Below are several records. Retype exactly those lines running from the one with "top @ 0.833" through the one with "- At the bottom", end lines included, and no others.

(Saved data entries)
+===+

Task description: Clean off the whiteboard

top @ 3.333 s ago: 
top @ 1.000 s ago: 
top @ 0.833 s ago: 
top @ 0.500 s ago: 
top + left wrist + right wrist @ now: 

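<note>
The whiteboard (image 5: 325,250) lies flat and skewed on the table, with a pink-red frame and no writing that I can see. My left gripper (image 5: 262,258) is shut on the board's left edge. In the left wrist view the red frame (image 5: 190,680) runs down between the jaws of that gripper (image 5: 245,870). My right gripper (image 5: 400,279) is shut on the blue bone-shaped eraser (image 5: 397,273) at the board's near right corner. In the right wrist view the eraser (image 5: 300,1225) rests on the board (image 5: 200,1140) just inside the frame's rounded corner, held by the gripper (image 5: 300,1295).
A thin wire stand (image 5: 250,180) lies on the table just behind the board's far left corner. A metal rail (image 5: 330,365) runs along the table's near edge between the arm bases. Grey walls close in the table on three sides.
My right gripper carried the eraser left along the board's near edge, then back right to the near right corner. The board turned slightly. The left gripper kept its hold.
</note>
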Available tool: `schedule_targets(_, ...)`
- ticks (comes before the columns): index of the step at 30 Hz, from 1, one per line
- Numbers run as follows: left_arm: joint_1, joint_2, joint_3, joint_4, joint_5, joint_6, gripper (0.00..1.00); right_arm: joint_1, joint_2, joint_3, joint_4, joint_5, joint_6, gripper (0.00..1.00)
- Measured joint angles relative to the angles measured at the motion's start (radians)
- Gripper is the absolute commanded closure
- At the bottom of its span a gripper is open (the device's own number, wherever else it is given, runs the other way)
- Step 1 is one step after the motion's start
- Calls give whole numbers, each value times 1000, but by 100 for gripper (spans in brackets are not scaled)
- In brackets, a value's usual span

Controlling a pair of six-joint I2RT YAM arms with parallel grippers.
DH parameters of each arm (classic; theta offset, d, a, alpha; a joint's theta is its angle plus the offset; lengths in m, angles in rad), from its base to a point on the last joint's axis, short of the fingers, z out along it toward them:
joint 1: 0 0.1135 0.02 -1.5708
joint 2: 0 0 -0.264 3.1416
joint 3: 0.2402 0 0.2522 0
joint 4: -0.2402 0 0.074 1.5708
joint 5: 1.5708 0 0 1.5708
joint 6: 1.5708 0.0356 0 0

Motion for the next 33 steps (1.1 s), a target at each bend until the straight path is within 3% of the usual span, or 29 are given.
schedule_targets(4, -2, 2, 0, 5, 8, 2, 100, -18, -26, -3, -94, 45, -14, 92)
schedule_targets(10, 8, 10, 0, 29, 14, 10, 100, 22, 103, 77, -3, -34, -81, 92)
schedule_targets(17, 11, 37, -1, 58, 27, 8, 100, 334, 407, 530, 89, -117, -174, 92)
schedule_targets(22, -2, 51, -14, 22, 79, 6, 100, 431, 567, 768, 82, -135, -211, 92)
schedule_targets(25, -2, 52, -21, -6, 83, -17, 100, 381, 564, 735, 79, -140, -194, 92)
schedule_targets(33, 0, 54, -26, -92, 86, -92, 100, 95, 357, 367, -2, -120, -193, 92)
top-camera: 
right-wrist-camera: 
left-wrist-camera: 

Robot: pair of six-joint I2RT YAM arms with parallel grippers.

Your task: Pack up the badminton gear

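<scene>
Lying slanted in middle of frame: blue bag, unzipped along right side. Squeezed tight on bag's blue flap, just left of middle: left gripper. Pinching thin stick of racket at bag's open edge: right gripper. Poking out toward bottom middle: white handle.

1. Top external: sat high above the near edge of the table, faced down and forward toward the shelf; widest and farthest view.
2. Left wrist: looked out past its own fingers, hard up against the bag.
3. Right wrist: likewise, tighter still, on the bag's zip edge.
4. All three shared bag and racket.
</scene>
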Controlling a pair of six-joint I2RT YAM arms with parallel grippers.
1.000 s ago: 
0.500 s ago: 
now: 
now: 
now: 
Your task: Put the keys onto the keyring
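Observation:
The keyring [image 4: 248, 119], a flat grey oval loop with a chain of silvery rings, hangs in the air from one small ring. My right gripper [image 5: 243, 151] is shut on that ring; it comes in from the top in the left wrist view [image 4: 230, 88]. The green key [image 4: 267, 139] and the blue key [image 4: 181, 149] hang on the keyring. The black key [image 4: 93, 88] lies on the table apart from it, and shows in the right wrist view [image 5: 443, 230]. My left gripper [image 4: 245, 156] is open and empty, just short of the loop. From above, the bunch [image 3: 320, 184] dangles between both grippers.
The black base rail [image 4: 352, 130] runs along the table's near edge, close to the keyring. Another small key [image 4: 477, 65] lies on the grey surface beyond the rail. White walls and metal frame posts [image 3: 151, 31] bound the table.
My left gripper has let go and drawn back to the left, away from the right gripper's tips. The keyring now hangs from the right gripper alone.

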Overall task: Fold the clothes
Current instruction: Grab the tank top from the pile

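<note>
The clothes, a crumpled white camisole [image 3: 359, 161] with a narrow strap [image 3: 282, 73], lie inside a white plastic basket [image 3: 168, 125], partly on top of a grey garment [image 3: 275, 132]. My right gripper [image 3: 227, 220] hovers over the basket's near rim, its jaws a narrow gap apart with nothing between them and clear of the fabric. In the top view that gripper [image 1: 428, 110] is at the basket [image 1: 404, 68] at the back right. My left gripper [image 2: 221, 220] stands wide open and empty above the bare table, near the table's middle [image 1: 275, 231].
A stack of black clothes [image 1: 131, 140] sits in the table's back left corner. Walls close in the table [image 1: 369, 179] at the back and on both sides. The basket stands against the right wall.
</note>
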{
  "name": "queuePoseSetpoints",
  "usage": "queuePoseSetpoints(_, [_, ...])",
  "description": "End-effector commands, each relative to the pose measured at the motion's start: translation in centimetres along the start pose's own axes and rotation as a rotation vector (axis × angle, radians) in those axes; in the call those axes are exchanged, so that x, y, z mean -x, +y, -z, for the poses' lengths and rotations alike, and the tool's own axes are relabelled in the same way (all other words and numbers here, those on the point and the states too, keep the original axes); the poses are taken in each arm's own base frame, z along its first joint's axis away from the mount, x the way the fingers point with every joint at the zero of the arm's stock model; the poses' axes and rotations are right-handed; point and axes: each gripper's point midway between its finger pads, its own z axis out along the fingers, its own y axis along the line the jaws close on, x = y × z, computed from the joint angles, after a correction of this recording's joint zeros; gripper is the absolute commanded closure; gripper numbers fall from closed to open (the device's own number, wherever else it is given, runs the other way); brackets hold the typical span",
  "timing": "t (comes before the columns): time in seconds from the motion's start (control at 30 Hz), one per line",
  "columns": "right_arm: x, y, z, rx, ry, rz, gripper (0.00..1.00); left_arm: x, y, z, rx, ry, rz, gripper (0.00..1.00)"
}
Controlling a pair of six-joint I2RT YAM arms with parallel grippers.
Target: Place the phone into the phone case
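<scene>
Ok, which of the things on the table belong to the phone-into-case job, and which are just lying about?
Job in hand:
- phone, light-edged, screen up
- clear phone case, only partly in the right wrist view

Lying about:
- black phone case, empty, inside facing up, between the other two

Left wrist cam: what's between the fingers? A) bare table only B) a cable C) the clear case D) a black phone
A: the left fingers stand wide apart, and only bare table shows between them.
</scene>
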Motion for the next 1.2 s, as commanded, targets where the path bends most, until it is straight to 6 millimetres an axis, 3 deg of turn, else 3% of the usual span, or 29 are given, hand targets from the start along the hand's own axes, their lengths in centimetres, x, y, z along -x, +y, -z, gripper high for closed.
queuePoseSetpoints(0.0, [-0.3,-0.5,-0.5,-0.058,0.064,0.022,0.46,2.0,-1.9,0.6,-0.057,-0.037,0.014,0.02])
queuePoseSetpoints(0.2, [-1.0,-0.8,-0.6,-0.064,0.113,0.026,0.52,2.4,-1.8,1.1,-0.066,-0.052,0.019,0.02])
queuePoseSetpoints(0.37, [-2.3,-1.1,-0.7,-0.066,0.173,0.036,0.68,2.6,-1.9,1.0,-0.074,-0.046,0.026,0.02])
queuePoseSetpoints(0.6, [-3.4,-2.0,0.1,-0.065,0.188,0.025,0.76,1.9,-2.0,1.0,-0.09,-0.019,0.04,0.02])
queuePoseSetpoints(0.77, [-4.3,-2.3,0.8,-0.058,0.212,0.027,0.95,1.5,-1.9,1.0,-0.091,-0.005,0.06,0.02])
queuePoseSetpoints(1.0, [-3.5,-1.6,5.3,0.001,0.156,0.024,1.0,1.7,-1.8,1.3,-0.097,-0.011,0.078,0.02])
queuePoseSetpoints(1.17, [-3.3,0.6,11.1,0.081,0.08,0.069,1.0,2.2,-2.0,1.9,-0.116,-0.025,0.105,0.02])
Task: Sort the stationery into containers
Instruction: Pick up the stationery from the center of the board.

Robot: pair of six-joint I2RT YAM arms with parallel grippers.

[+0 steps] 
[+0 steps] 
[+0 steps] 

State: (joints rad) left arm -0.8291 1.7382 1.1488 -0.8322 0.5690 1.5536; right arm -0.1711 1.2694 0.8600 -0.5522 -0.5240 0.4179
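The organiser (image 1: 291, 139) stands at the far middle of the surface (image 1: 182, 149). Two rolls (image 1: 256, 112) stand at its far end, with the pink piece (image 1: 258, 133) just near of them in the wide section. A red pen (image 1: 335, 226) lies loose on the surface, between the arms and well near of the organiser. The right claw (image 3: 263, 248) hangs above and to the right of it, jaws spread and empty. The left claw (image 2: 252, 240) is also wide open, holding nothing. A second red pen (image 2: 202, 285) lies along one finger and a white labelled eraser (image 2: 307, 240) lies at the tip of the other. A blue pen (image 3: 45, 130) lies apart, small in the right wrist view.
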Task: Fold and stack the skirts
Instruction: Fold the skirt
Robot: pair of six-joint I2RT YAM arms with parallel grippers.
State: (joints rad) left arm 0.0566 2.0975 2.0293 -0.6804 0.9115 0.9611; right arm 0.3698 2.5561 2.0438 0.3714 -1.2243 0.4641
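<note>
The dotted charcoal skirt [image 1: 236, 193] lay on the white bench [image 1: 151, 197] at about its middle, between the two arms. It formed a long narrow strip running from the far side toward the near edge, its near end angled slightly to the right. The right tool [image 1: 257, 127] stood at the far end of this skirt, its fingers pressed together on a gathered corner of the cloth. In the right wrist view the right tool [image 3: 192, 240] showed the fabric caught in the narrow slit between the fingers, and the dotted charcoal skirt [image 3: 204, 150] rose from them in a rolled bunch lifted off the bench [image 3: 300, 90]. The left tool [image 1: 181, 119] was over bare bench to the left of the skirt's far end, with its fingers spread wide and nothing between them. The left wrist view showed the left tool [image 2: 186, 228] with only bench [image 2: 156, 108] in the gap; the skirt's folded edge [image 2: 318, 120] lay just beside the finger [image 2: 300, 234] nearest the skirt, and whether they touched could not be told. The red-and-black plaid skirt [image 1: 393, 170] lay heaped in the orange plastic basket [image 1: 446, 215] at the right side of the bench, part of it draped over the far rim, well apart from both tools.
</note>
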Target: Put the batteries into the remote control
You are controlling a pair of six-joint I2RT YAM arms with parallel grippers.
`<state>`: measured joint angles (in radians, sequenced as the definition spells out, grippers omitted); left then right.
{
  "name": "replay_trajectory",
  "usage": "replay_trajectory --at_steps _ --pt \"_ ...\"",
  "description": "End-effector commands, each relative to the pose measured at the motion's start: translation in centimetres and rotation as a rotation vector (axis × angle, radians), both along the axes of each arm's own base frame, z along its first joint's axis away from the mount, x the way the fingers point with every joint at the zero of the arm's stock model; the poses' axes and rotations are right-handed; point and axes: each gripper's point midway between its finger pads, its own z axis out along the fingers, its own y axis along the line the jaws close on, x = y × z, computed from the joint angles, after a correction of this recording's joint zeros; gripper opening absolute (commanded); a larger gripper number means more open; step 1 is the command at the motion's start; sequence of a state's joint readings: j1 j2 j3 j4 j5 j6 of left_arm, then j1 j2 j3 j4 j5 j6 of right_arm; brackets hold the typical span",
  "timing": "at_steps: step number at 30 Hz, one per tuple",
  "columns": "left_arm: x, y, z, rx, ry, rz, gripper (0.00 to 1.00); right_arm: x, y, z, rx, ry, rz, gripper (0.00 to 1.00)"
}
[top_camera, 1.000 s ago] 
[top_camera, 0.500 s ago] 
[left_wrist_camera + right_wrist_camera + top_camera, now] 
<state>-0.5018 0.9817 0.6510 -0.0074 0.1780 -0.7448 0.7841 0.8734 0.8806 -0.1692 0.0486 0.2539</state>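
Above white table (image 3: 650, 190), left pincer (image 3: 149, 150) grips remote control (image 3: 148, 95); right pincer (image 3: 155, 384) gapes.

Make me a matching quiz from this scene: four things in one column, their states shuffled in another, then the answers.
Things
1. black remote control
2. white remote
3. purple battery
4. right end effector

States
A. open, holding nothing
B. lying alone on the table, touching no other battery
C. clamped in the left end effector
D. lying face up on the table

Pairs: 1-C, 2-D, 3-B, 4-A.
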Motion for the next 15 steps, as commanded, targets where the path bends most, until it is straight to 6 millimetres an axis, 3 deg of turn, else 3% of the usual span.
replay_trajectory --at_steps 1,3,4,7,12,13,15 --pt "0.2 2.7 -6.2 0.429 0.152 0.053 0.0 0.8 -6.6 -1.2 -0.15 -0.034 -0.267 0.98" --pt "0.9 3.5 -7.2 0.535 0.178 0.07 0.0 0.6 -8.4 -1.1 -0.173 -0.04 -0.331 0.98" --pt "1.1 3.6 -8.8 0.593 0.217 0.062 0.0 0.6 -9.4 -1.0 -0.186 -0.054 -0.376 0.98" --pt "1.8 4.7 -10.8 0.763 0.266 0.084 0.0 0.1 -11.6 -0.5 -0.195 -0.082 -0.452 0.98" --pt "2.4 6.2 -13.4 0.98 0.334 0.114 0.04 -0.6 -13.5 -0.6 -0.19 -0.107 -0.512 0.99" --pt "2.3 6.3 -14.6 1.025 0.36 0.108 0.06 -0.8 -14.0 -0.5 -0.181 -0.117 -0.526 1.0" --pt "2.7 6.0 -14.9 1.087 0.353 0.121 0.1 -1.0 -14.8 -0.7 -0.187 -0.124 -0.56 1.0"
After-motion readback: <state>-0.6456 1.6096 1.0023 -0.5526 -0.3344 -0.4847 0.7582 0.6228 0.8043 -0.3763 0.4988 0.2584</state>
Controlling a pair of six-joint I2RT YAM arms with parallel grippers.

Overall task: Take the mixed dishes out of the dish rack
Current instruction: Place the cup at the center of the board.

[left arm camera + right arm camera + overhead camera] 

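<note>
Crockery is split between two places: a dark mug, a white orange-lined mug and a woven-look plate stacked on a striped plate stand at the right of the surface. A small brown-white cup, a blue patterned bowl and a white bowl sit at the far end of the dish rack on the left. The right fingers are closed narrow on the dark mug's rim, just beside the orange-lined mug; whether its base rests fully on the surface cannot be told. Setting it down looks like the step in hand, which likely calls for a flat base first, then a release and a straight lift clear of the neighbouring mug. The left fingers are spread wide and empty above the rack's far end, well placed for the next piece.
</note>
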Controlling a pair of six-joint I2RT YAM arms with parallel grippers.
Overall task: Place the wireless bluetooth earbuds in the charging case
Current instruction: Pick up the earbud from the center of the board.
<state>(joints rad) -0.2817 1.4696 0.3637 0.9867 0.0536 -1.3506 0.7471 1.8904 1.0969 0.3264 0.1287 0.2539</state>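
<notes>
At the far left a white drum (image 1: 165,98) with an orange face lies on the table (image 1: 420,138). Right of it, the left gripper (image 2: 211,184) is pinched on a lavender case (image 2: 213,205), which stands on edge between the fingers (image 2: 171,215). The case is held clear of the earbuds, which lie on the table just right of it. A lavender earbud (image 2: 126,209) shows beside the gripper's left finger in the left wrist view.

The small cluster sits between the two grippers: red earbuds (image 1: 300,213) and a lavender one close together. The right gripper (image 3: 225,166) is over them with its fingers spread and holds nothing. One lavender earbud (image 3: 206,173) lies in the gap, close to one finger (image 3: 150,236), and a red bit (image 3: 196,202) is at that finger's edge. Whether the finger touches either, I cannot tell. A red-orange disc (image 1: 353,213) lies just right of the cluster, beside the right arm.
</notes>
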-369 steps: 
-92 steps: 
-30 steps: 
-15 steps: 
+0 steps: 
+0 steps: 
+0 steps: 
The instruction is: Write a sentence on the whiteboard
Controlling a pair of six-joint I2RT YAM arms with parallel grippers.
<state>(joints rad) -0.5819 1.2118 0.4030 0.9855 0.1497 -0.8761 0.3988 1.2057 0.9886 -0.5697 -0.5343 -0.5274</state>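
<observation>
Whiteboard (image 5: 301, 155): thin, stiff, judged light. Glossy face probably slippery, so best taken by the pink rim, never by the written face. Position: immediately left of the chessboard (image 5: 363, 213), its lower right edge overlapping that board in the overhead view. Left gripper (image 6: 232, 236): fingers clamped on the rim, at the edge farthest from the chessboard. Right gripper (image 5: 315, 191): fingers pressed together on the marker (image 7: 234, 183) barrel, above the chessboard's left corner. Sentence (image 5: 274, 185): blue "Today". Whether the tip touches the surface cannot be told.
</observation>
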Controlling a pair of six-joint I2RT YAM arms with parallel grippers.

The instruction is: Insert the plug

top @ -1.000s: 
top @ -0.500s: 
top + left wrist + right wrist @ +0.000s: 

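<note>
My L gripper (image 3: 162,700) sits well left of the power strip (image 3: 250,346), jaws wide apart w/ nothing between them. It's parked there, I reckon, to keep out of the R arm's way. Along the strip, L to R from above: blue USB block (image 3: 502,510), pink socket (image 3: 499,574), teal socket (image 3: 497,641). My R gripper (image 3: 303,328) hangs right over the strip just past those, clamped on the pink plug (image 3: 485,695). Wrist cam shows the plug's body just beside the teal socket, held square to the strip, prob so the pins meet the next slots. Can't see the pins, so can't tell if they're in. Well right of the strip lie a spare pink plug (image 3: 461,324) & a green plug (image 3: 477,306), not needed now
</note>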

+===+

— RESPONSE TO THE EXERCISE —
top @ 0.833 s ago: 
top @ 0.500 s ago: 
top + left wrist + right wrist @ now: 

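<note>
The whiteboard (image 5: 325,250) lies flat and skewed on the table, with a pink-red frame and no writing that I can see. My left gripper (image 5: 262,258) is shut on the board's left edge. In the left wrist view the red frame (image 5: 190,680) runs down between the jaws of that gripper (image 5: 245,870). My right gripper (image 5: 400,279) is shut on the blue bone-shaped eraser (image 5: 397,273) at the board's near right corner. In the right wrist view the eraser (image 5: 300,1225) rests on the board (image 5: 200,1140) just inside the frame's rounded corner, held by the gripper (image 5: 300,1295).
A thin wire stand (image 5: 250,180) lies on the table just behind the board's far left corner. A metal rail (image 5: 330,365) runs along the table's near edge between the arm bases. Grey walls close in the table on three sides.
My right gripper carried the eraser left along the board's near edge, then back right to the near right corner. The board turned slightly. The left gripper kept its hold.
</note>
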Available tool: `schedule_targets(_, ...)`
- ticks (comes before the columns): index of the step at 30 Hz, from 1, one per line
- Numbers run as follows: left_arm: joint_1, joint_2, joint_3, joint_4, joint_5, joint_6, gripper (0.00..1.00); right_arm: joint_1, joint_2, joint_3, joint_4, joint_5, joint_6, gripper (0.00..1.00)
- Measured joint angles relative to the angles measured at the motion's start (radians)
- Gripper is the absolute commanded closure
- At the bottom of its span a gripper is open (the device's own number, wherever else it is given, runs the other way)

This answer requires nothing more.